= Susan D. Jones =

American professor of veterinary history

Susan Dorothy Jones (born 1964) is an American professor of veterinary history at the University of Minnesota, Twin Cities where she is the Distinguished McKnight University Professor in the Program in History of Science, Technology and Medicine at the College of Biological Sciences, and the College of Science and Engineering. Her research interests cover the history of biomedical and life sciences, historical ecology of disease, and role of science in mediating human-animal interactions over time.

==Education==
Jones trained as a veterinarian and a historian of science, with specialization in the historical ecology of disease, comparative and veterinary medicine, and environment and health. She received her Bachelor of Arts degree from the Harvard Radcliffe Institute, after which she obtained her Doctor of Veterinary Medicine degree from the College of Veterinary Medicine at the University of Illinois Urbana-Champaign in 1990; and a PhD in History and Sociology of Science at the University of Pennsylvania in 1997 under Charles E. Rosenberg. Jones has received the Guggenheim Fellowship for her research projects, and has won awards from the Fulbright Program and the National Science Foundation. She has offered lectures and summer courses at the University of Vienna, Tsinghua University, Beijing, the University of Cambridge, and the Center for the History of Microbiology/ASM Archives (CHOMA).

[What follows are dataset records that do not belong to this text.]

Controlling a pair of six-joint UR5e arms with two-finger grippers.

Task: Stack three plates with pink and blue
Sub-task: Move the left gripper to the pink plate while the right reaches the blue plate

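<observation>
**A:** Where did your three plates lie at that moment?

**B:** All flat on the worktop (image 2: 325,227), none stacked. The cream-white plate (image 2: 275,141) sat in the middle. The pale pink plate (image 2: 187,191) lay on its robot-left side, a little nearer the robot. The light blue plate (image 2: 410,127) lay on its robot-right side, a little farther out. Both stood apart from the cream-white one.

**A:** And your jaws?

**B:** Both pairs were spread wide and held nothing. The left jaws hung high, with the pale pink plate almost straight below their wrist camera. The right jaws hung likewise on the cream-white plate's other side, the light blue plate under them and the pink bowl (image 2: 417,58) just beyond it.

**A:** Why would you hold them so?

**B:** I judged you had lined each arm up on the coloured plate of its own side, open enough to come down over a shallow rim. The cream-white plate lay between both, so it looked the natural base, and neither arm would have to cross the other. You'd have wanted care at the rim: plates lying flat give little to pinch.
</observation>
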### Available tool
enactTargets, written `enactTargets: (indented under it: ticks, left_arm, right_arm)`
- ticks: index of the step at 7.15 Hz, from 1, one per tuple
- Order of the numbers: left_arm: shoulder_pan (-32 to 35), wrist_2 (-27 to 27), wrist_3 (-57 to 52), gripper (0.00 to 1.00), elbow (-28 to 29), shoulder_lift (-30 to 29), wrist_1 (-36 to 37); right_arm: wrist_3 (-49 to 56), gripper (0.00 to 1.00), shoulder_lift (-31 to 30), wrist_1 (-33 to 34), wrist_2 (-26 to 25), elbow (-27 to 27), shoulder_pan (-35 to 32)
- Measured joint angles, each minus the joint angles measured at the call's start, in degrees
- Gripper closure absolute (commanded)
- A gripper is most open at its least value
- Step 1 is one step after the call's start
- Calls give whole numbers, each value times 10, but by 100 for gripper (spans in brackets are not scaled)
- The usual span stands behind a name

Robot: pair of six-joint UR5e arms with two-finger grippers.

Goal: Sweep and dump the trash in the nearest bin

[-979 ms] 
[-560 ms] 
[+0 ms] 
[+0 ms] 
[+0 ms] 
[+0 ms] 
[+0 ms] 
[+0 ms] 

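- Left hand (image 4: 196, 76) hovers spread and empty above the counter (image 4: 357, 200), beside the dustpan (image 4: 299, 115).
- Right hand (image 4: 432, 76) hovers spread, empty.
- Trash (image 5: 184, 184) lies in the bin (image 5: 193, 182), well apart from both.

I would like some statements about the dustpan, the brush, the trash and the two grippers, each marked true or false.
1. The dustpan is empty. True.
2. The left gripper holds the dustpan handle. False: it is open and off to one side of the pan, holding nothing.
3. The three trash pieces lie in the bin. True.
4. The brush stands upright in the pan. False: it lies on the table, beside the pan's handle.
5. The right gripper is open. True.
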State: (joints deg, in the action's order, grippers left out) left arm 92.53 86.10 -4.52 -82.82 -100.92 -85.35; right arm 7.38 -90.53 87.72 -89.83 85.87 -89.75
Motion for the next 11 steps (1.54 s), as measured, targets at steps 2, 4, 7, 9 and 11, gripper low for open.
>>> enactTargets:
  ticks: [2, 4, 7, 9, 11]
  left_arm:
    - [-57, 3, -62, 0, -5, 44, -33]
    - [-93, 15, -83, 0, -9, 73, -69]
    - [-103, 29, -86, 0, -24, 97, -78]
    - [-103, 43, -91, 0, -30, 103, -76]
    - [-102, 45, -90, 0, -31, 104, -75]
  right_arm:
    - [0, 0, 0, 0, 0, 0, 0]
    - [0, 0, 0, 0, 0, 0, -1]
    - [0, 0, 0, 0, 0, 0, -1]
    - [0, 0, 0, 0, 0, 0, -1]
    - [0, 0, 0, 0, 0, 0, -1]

Prior to joining University of Minnesota in 2005, Jones taught at the Department of History at the University of Colorado Boulder, and was a Visiting Scholar at Cambridge University. She was a former co-president of the World Association for the History of Veterinary Medicine.

==Selected publications==
- Jones, Susan D. (2022). "A Concise History of Veterinary Medicine"
- Jones, Susan D. (2016). "Population Cycles, Disease, and Networks of Ecological Knowledge"
- Jones, Susan D. (2014). "The Oxford Encyclopedia of the History of American Science, Medicine, and Technology"
- Jones, Susan D. (2010). "Death in a Small Package: A Short History of Anthrax"
- Jones, Susan D. (2008). "Anthrax in Transit: Practical Experience and Intellectual Exchange"
- Jones, Susan D. (2005). "Body and Place: Future Directions for the Field of Environmental History"
- Jones, Susan D. (2004). "Mapping a Zoonotic Disease: Anglo-American Efforts to Control Bovine Tuberculosis before World War I"
- Jones, Susan D. (2003). "Valuing Animals: Veterinarians and Their Patients in Modern America"
- Jones, Susan (1999). "Becoming a Pest: Prairie Dog Ecology and the Human Economy in the Euroamerican West"
- Jones, Susan D. (1997). "Framing Animal Disease: Housecats with Feline Urological Syndrome, Their Owners, and Their Doctors"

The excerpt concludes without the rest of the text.